The breeze blows gently, making more and more noise on the foliage. This heavy noise becomes unbearable. Put the hands to the ears and run away
The paintings series have been made with black India ink and sepia ink, both commonly used for ink drawing, and which Latifa Echakhch has used a number of times before in her work (‘Tambour’, ‘Fantôme’, ‘Untitled (sepia)’). Applied to very damp canvases, the ink spreads as it is absorbed. Its extremely unpredictable contours seem to escape any attempt at control. The invading shapes evoke both microscopic growths and strange, uncanny rhizomes, which like poetic creepers draw us down into melancholy.
Currently based in the Swiss cities of Martigny and Vevey, Latifa Echakhch was born in 1974 in El Khnansa, Morocco.
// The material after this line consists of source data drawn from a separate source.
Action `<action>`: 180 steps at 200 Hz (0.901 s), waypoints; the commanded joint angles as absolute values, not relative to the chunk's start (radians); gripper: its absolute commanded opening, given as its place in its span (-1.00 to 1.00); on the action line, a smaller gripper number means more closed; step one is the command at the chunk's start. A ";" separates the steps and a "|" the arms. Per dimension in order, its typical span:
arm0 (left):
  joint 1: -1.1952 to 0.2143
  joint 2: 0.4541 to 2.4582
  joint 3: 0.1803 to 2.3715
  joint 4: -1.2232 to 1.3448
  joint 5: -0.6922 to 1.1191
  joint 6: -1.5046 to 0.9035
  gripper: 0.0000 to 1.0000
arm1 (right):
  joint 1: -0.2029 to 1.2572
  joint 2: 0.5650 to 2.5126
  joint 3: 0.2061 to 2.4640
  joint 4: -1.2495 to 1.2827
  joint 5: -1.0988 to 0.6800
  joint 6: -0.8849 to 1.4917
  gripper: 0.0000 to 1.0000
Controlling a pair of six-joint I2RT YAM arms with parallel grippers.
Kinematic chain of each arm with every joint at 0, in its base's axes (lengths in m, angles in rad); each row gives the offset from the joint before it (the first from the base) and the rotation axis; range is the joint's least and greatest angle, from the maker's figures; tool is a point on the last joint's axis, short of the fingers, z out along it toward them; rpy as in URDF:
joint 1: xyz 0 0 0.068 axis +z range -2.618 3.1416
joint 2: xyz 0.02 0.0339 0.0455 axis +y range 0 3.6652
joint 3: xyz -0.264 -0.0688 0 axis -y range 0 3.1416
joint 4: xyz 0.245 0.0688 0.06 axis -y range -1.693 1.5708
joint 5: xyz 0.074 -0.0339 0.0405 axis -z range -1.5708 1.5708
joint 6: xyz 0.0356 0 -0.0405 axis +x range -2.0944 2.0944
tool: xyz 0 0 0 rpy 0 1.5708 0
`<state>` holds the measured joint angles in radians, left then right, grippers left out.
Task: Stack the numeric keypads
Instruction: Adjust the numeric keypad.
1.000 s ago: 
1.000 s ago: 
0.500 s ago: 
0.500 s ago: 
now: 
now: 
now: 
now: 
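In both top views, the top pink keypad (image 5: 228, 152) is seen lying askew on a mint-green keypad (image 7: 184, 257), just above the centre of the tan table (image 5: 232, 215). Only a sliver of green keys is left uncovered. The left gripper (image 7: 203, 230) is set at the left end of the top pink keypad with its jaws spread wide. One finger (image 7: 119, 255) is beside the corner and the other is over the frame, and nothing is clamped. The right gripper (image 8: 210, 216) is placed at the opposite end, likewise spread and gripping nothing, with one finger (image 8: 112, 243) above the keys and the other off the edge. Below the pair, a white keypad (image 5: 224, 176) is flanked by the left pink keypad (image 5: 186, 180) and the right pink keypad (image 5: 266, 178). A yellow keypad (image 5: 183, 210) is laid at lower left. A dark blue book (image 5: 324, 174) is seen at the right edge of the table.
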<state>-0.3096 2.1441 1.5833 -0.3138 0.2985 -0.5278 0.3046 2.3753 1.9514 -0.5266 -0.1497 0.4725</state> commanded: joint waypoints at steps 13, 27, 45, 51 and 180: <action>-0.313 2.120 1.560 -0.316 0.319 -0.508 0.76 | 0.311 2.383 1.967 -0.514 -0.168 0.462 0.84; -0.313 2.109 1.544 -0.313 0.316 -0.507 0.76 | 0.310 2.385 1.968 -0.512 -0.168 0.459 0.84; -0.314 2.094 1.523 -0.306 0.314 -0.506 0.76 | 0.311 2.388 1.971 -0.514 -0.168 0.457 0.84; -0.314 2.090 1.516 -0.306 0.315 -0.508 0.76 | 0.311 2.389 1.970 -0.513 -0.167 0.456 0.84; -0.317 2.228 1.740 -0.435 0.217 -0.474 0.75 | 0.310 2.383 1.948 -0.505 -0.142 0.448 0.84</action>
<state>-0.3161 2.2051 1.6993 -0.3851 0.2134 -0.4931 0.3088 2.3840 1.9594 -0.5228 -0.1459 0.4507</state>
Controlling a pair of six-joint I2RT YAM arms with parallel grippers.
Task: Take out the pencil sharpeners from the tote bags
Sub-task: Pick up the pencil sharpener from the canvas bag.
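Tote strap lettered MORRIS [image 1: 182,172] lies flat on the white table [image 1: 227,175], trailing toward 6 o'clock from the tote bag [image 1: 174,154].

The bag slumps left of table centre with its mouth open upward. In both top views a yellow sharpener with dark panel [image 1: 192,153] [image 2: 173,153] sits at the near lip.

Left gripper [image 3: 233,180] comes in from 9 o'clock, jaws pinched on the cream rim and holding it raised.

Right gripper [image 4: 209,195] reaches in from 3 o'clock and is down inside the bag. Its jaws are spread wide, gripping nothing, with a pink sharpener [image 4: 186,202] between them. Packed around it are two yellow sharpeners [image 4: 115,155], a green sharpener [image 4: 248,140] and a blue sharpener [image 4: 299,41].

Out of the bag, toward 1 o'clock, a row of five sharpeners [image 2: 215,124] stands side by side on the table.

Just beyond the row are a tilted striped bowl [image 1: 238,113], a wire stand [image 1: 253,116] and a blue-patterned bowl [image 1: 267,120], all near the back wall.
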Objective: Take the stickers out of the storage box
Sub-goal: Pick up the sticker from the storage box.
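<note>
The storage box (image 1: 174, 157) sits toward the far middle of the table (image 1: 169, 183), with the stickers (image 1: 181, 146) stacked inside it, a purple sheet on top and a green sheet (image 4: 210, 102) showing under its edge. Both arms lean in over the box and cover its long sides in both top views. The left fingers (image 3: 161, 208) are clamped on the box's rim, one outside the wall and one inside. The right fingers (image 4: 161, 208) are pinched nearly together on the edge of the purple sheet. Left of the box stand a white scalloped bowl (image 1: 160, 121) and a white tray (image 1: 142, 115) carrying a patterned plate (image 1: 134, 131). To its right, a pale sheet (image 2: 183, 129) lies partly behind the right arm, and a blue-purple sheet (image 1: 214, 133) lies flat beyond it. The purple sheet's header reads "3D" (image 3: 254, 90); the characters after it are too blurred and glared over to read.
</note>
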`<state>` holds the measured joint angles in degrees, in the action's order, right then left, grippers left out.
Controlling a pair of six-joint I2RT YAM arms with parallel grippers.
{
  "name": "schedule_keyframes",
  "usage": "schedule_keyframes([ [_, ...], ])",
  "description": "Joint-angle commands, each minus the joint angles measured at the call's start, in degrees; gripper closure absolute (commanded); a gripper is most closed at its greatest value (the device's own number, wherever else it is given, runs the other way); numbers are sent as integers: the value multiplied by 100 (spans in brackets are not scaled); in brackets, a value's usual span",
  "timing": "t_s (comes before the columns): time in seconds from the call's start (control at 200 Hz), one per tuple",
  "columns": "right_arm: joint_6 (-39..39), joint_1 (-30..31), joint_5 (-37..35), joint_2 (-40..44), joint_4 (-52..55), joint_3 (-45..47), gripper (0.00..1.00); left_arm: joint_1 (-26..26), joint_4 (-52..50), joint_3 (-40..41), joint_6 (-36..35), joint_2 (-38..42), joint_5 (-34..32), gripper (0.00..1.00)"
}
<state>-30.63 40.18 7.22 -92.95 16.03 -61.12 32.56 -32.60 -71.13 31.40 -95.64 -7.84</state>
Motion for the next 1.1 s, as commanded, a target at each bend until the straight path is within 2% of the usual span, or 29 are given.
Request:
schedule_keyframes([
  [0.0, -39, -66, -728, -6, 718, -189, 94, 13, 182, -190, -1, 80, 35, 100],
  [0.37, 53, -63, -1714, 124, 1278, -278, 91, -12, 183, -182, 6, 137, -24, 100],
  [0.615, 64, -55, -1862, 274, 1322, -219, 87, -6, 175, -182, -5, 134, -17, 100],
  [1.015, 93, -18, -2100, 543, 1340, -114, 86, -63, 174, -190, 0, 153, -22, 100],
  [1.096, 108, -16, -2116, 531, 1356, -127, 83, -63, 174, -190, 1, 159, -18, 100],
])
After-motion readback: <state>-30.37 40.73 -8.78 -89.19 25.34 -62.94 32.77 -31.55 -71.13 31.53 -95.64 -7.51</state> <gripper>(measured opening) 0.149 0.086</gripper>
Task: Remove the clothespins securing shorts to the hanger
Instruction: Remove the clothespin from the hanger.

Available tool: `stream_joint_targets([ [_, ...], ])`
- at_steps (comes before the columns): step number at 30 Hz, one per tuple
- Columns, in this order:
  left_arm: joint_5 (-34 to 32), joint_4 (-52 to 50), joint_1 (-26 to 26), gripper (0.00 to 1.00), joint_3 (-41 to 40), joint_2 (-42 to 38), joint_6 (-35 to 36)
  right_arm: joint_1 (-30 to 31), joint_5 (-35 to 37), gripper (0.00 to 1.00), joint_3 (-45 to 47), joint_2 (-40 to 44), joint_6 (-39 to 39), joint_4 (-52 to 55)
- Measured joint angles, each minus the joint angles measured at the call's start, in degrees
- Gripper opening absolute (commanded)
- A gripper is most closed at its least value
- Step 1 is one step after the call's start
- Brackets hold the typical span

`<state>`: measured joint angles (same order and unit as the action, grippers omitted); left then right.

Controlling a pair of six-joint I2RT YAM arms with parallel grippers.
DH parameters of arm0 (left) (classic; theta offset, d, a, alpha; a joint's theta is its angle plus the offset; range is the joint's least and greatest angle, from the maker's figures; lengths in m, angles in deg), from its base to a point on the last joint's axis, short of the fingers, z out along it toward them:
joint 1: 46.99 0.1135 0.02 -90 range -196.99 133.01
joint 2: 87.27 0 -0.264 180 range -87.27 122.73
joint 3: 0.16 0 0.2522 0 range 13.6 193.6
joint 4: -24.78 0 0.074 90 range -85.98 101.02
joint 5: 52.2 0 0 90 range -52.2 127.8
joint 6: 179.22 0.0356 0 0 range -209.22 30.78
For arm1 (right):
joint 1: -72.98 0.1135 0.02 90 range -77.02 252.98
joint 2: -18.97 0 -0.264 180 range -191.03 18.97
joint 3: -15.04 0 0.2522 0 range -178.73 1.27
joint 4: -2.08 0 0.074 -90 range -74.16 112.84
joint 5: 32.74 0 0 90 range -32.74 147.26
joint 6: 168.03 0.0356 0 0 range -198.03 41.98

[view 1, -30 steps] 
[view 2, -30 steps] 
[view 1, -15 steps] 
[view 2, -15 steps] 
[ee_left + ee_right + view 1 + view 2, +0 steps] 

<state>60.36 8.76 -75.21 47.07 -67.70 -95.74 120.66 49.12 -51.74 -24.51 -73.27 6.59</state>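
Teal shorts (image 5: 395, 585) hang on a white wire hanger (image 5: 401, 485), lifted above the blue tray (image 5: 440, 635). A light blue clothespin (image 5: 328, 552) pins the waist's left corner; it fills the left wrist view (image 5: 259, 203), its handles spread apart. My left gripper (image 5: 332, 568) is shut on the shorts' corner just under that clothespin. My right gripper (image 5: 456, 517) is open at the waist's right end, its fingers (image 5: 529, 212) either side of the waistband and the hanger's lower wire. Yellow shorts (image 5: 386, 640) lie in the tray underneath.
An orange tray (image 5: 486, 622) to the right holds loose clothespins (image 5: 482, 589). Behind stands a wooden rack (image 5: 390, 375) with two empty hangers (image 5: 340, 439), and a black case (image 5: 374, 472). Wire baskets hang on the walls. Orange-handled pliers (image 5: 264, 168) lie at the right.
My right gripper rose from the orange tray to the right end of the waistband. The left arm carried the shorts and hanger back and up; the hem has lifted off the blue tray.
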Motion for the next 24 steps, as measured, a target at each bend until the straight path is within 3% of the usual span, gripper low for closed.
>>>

When she was three, her family relocated to France, where she attended the École supérieure d’Art de Grenoble and later received degrees from the National School of Arts Cergy-Pontoise and the Lyon National School of Fine Arts. She began her studio practice in 2001.
In 2007, Echakhch presented A chaque stencil une révolution at Le Magasin, Grenoble, as part of her first solo museum exhibition. Echakhch later showed the work at the Hammer Museum, Los Angeles; the Pinault Collection, Venice; and Tate Modern, London.
Echakhch won the Marcel Duchamp Prize, France’s most vaunted art award, in 2013.